I find it rushed to assert that the TCN architecture is intrinsically better than an LSTM for predicting the daily value of F10.7 when only one evaluation metric is used, over only two test years (even if these are years of high activity), without knowing anything about how the LSTM was trained (same sequence length?). In my opinion, the authors should comment on these points, and probably be more careful when asserting that TCN is a significant improvement over an LSTM. Additional metrics, or even figures to back up their claim, would be more convincing.

Conclusion: The conclusion should probably be reworked and tempered after the above points have been addressed.

Technical Comments
Many typing errors, e.g. on lines: 22; 25; 37; 42; 48; 50; 53; 166; 175; 176; 183; 188; 191; 195; 204; 268; etc.

The authors should indicate in their abstract what is the forecast horizon associated with the provided performance metrics.

The authors should specify in the abstract that their model is an autoregressive model (it only takes past values of the F10.7 index as inputs).

The abstract is written in a rather poor and confusing language (in particular Lines 11 – 15), and should be rewritten.

L. 30: Did the authors meant “correlation” instead of “link”? This sentence should be rephrased.

L. 45-46: This sentence is very poorly written and should be completely reworded.

In the manuscript, the authors often refer to a so-called Back-Propagation (BP) network. I understand that this denomination comes from the article by Xiao et al., 2017 cited by the authors. I find it a misnomer because "back-propagation" is the method used to make the neural network learn, and does not depend on the architecture of the network. For example, the vast majority of convolutional networks also use "back-propagation" during their training phrase (and the author’s TCN model also does).
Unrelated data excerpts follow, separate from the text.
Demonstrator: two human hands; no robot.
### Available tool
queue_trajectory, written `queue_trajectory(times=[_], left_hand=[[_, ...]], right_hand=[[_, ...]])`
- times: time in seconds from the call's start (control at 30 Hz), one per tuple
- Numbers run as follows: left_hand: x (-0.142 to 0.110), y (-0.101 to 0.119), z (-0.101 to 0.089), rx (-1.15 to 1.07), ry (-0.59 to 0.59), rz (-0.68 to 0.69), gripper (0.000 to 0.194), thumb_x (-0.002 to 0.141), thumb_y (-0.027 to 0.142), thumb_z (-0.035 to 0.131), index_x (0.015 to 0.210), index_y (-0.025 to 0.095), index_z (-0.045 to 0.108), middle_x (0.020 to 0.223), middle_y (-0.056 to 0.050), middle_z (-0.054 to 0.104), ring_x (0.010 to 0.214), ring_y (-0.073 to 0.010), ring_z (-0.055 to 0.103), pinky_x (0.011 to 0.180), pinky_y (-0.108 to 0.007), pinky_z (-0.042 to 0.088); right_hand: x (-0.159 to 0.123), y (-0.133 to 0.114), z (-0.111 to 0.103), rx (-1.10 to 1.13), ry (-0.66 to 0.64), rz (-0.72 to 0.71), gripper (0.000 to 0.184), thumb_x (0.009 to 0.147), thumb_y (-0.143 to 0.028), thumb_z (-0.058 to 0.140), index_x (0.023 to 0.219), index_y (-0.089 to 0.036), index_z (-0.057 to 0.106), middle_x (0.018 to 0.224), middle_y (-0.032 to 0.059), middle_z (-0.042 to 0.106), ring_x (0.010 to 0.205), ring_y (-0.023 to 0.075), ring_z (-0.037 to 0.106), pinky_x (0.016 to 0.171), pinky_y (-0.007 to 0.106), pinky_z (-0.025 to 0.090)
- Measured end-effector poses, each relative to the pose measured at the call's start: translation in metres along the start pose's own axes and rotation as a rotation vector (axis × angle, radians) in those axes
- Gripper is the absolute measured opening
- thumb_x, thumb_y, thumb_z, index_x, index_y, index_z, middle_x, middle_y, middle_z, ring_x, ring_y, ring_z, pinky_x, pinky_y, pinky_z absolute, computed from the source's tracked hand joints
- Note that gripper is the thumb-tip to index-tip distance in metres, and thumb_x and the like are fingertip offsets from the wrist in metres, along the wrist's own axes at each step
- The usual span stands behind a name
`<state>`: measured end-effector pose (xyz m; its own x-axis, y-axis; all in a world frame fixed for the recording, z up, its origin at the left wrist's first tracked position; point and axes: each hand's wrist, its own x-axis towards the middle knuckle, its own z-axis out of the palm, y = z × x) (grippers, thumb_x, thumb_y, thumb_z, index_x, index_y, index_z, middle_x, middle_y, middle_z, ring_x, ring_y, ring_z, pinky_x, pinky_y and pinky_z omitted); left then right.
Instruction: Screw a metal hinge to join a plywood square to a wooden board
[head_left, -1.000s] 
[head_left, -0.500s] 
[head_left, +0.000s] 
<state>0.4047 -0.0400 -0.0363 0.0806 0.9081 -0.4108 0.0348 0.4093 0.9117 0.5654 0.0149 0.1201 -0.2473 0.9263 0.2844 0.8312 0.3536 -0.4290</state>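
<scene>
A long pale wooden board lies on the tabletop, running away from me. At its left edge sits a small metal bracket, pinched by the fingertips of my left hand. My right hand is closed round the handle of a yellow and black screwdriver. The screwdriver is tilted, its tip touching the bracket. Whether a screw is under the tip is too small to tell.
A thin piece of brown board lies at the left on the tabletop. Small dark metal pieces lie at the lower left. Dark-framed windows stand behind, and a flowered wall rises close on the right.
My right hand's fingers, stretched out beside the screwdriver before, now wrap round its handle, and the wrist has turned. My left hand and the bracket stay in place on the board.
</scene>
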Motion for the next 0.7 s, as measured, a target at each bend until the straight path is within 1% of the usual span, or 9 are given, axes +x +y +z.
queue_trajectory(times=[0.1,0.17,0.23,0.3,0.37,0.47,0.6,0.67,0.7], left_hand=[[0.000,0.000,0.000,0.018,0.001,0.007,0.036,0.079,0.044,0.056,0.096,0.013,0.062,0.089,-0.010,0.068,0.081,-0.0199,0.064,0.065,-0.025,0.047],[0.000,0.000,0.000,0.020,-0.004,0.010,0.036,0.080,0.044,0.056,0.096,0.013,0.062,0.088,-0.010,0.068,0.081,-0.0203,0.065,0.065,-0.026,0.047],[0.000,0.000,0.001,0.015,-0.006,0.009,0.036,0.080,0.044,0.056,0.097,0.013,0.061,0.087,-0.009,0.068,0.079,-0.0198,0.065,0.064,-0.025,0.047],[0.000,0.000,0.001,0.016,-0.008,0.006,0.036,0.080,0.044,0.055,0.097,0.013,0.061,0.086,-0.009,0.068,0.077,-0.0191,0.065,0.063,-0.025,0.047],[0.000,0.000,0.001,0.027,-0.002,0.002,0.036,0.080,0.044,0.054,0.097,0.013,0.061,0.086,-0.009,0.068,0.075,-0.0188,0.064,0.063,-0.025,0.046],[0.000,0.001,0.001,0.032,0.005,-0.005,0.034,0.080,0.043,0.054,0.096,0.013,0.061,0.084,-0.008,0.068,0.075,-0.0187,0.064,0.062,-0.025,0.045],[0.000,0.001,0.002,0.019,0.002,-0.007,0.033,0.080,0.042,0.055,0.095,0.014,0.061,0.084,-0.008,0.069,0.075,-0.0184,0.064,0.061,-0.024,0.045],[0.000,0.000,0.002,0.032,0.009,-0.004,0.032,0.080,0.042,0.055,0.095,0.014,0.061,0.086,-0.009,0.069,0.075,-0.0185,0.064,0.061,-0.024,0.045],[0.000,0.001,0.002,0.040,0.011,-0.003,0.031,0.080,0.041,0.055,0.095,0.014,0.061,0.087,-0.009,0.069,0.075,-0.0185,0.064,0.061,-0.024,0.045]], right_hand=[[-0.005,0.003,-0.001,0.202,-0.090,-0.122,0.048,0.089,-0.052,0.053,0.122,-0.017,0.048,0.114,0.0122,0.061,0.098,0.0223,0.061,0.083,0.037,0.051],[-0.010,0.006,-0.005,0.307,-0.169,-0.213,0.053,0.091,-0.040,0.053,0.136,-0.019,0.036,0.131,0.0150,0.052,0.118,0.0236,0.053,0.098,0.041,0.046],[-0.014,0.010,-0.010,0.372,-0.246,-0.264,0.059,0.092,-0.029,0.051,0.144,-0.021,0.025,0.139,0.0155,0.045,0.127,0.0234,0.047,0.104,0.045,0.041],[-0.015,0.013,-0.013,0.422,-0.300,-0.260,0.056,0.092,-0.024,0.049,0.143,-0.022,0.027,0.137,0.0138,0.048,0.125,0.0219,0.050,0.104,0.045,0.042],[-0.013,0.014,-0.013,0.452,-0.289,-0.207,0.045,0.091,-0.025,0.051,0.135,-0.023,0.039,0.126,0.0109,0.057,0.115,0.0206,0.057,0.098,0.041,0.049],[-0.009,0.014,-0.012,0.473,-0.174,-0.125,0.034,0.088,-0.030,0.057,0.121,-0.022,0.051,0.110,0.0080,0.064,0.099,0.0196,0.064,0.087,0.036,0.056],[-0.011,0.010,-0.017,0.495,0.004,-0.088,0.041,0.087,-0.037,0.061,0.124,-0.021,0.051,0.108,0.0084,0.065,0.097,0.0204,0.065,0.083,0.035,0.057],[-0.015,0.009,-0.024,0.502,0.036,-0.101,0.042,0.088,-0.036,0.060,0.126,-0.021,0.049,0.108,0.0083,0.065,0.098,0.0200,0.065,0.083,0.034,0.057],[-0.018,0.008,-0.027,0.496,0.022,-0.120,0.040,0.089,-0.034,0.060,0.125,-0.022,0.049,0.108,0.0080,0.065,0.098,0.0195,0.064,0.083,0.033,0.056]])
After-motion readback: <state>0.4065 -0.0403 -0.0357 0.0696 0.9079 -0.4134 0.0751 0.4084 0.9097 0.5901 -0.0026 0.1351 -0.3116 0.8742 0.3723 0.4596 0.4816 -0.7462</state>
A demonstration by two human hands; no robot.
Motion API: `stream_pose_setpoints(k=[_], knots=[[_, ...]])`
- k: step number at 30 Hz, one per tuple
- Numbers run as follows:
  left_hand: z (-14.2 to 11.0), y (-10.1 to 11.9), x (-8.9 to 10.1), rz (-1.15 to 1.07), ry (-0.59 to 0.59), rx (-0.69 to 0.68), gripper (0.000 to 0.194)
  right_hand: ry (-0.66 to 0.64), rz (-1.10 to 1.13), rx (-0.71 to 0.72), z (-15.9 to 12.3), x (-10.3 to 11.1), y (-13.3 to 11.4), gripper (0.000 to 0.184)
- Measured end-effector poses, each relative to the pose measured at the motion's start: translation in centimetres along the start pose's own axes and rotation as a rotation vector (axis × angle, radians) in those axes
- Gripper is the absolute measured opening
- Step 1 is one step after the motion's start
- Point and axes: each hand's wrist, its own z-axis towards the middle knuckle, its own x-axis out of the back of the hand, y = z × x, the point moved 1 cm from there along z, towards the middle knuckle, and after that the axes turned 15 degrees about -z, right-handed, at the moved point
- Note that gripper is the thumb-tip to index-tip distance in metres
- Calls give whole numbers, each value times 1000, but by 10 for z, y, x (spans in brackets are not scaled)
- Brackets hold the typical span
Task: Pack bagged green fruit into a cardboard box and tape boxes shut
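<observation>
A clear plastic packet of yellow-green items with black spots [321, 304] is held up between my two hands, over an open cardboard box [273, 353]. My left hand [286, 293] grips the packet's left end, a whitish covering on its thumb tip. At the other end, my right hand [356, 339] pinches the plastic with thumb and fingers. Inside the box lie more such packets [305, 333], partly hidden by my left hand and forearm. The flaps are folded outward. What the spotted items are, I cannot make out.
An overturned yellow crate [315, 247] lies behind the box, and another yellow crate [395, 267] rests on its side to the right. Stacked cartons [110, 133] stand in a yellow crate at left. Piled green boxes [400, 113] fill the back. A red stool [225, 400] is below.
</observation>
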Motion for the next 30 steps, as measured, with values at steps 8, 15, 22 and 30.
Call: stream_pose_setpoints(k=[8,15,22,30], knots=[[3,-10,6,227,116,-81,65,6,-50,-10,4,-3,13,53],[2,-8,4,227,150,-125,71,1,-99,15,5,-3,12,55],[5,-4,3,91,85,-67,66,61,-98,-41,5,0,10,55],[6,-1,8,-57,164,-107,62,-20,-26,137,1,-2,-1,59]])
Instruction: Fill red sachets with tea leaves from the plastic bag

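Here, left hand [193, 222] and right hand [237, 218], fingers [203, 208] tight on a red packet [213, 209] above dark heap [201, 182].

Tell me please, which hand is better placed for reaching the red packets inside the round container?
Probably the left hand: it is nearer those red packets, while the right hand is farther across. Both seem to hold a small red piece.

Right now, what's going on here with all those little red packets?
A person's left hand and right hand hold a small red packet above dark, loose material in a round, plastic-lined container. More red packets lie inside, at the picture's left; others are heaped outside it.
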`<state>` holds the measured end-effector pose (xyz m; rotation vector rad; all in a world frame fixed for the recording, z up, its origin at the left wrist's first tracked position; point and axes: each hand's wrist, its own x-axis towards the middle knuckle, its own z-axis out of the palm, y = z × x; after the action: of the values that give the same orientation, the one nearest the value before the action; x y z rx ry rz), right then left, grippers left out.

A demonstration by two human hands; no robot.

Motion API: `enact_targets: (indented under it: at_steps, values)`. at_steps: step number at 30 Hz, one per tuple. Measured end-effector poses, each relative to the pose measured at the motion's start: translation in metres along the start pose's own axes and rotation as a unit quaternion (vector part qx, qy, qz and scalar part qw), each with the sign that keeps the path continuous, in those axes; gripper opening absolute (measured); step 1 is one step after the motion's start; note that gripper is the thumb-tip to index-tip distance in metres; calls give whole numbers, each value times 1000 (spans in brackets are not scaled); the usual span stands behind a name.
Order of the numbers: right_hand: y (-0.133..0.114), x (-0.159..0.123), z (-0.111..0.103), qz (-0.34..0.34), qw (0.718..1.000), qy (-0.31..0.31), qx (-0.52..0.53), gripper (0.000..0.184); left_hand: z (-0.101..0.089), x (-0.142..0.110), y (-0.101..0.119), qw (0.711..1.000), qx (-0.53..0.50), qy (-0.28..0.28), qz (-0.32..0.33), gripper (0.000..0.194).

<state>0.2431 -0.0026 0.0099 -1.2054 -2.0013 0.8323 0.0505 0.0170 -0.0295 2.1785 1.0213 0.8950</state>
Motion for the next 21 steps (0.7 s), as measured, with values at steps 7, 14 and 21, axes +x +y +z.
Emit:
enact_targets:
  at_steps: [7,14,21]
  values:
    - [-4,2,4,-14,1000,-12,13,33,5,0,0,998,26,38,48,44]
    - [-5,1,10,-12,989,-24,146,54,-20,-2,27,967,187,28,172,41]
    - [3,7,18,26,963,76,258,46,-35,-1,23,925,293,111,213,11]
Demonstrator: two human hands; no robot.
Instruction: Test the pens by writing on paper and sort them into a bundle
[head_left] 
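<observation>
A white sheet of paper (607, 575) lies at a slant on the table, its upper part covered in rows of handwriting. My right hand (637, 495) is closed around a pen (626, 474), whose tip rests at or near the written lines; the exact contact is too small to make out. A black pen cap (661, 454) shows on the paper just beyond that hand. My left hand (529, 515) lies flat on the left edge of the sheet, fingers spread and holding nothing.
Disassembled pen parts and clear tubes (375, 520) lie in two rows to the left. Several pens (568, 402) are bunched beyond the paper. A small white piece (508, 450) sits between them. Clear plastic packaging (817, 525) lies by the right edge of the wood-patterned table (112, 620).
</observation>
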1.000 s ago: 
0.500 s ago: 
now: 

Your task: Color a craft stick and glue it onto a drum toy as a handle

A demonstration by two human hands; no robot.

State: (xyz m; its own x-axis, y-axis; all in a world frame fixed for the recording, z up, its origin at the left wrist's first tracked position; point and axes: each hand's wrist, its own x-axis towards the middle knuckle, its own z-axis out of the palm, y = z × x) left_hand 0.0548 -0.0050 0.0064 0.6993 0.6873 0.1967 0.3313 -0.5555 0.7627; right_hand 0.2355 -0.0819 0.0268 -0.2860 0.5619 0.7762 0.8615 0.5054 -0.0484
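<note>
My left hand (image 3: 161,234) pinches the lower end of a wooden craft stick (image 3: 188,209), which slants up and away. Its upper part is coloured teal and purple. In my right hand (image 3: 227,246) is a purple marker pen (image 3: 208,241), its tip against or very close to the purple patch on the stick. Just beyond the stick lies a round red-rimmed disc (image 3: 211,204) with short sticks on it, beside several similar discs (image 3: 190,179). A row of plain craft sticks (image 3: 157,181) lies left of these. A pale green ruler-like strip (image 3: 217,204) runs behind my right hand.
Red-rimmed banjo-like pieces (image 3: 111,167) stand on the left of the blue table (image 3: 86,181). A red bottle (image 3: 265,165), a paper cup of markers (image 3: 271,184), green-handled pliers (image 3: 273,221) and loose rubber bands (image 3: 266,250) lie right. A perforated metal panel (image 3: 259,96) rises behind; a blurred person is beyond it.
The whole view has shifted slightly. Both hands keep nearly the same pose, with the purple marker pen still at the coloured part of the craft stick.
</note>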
Here, the network referred to by the authors is simply a “feedforward artificial neural network” (also sometimes called “multi-layer perceptron”). This is why I suggest that the authors change the BP and BPNN denomination to a more standard and understandable one.

L. 55-56: This sentence is very poorly written and should be reworded. “sfu” should be introduced.

L. 56: The authors mention “RNN-based” architectures without introducing the meaning of the acronym and explaining that “RNN-based” methods include “LSTMs”.

L. 58: The right reference is probably Bai et al., 2018 and not 2017.

Section 2.3: Notation for vector is inconsistent. Sometimes the vector "x" is referred as "x" sometimes as 𝑥⃑ (with an upper arrow).

L. 124: Please add a reference for L1 loss.

L. 138-139: “Business sector” is probably a confusing way of referring to operational space weather centers or space agencies. Please clarify.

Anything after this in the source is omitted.